TASK DESCRIPTION -
The answer must be every line of the records below that contains the word "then".

----- RECORDS SHOWN

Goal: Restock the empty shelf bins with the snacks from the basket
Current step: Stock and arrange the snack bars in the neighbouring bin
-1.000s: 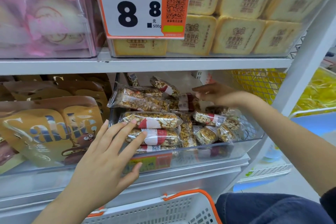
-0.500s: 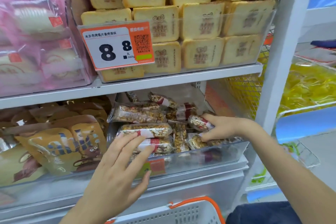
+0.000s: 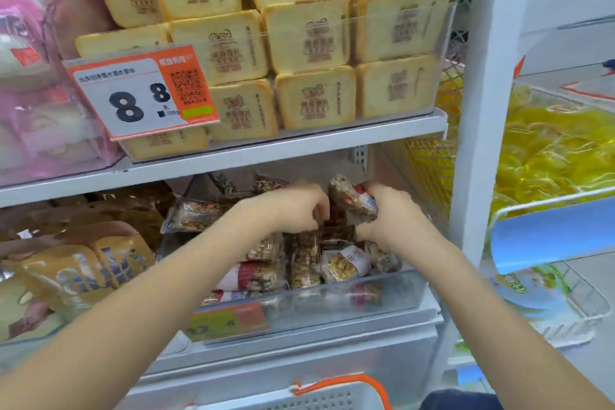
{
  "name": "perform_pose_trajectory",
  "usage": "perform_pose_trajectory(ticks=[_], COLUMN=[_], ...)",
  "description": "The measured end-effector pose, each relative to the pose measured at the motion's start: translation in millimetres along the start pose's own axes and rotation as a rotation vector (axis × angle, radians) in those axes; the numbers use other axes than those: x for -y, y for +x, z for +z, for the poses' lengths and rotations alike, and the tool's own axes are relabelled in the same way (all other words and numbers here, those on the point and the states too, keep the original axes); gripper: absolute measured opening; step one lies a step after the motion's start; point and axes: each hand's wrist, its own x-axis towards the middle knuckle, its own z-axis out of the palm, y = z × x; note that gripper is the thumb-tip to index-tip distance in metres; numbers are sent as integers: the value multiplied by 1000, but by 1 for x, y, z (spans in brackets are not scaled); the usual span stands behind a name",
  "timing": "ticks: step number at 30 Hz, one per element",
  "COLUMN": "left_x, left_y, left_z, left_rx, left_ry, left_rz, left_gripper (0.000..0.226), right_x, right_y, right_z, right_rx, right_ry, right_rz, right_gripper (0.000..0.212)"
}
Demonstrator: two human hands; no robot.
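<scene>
Right hand (image 3: 389, 213): was curled round one nut bar packet (image 3: 353, 198), holding it tilted above the back right of the clear shelf bin (image 3: 392, 289).
Left hand (image 3: 293, 210): was reaching into the bin just beside the right hand, fingers bent down among the packets; motion blur hid whether they pinched anything, so this cannot be told.
Stock location: more nut bar packets (image 3: 253, 276) lay piled loosely in the bin, some flat, some slanted, filling most of it.
Basket (image 3: 332, 394): only its white rim with orange trim showed below the shelf; contents were out of view.
Handling, judged: each packet looked light, with slippery crinkly film over a stiff, brittle bar.
Grip point, judged: take hold across the middle of the bar, not the sealed end flaps; avoid squeezing or bending.
Risk, judged: sliding of stacked packets toward the bin's front wall.
</scene>
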Motion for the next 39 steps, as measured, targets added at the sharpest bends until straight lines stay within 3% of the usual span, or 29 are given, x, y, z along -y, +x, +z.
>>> perform_pose_trajectory(ticks=[5,10,13,17,20,23,25,29,35,39], left_x=[15,20,17,16,21,1,-19,-43,-45,-46], left_y=[39,39,40,32,11,-9,-14,-10,-7,-8], left_z=[16,-5,-5,-14,-26,-22,-11,-7,-13,-18], left_rx=[307,604,540,443,303,68,-54,73,150,202], left_ry=[26,61,122,17,-360,-887,-1092,-1545,-1869,-1764], left_rz=[-27,2,34,81,38,-51,-95,-65,19,25], left_gripper=[49,68,57,45,56,37,29,24,22,19], right_x=[-1,-10,-13,-15,-15,-12,-8,-2,10,6], right_y=[-11,-19,-25,-31,-32,-34,-38,-45,-44,-42], right_z=[-9,-7,-5,2,3,1,-3,-2,11,15], right_rx=[102,72,0,-67,-61,-41,18,-13,-309,-357], right_ry=[-34,26,70,-8,-7,22,38,-46,205,349], right_rz=[10,-34,-96,-151,-158,-116,-54,12,219,208], right_gripper=[43,65,81,72,64,46,55,87,71,52])
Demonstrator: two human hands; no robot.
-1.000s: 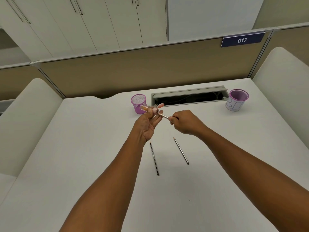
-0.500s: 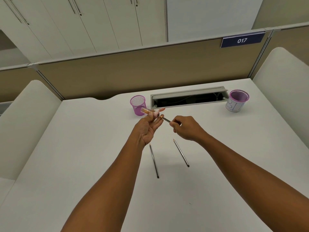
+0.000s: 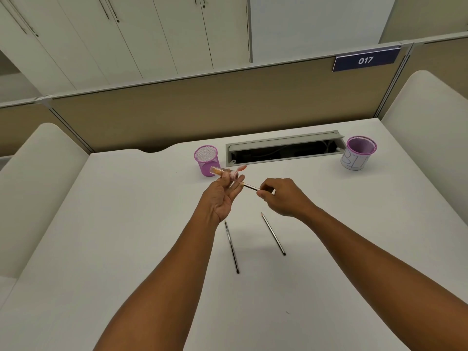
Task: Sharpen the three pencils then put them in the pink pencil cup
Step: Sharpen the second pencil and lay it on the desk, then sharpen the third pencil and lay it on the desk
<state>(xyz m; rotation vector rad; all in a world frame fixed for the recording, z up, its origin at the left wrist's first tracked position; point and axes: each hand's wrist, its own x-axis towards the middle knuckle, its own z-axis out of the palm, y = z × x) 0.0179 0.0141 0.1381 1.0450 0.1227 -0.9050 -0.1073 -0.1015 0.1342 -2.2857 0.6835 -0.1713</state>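
Pencil (image 3: 249,186) pinched in my right hand (image 3: 282,197), thumb and fingertips pressed together on its shaft, knuckles up, forearm reaching in from the lower right. Its tip points left, right at the mouth of the sharpener (image 3: 224,172). My left hand (image 3: 221,196) is palm-up, fingers curled round that pinkish tube-shaped sharpener and holding it above the desk (image 3: 126,236). Two more pencils lie flat below my hands, one (image 3: 231,247) under my left wrist, the other (image 3: 273,234) just right of it, apart. Pink pencil cup (image 3: 206,160) stands just behind my left hand; a second cup (image 3: 359,157) is far right.
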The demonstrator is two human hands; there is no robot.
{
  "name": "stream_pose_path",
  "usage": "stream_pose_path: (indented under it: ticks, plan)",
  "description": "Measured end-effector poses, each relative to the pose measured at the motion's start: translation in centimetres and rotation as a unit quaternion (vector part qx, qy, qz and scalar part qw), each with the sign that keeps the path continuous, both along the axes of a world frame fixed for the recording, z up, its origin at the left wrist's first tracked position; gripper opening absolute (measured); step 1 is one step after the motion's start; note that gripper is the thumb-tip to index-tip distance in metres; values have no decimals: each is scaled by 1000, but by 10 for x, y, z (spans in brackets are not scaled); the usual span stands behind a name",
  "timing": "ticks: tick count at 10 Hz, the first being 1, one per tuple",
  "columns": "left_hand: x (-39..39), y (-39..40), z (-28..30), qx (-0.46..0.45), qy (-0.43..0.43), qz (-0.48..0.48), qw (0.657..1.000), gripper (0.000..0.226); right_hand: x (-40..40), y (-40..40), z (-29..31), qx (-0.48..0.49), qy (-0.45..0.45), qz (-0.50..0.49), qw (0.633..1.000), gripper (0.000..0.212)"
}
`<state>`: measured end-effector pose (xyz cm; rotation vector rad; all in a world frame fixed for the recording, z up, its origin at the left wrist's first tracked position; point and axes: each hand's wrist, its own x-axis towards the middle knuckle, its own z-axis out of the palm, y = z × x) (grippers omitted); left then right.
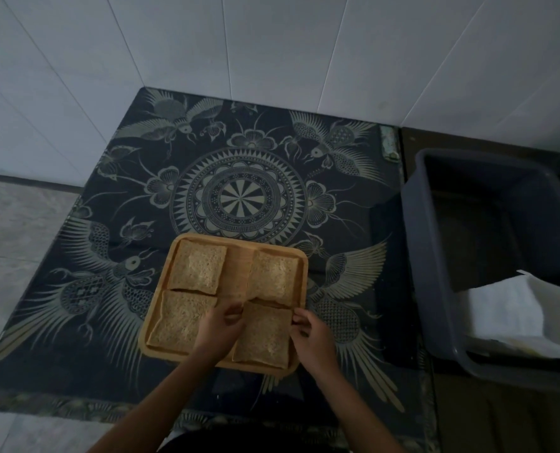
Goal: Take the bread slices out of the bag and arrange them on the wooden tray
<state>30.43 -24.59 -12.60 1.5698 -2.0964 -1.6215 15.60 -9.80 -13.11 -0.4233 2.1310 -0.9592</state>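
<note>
A square wooden tray point(236, 269) lies on a dark patterned cloth, near its front edge. Several bread slices lie on it in a two-by-two layout: far left point(197, 268), far right point(272, 277), near left point(179, 325) and near right point(264, 338). My left hand point(221, 326) pinches the far left corner of the near right slice. My right hand point(308, 336) pinches that slice's far right corner at the tray's right rim. The slice rests flat on the tray. No bread bag can be made out for certain.
The cloth point(239, 197) with bird and mandala prints covers a low table set against white walls. A dark plastic tub point(442, 256) stands to the right, with something white and crumpled point(514, 318) inside its near corner.
</note>
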Motion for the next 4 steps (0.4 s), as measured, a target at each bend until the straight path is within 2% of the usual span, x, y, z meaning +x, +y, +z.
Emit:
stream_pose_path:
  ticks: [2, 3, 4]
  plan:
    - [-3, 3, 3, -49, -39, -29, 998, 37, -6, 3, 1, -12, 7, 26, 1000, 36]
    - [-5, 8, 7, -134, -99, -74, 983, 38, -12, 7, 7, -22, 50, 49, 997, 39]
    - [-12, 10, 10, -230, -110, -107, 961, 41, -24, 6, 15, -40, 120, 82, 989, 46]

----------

RESULT -
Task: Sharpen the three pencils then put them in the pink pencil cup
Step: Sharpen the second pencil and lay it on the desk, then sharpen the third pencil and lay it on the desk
`<state>`: measured end-effector pose (xyz cm; rotation vector rad; all in a world frame fixed for the recording, z up, its origin at the left wrist's first tracked position; point and axes: each hand's wrist, its own x-axis towards the middle knuckle, its own z-axis out of the palm, y = z × x) (grippers omitted); left then right.

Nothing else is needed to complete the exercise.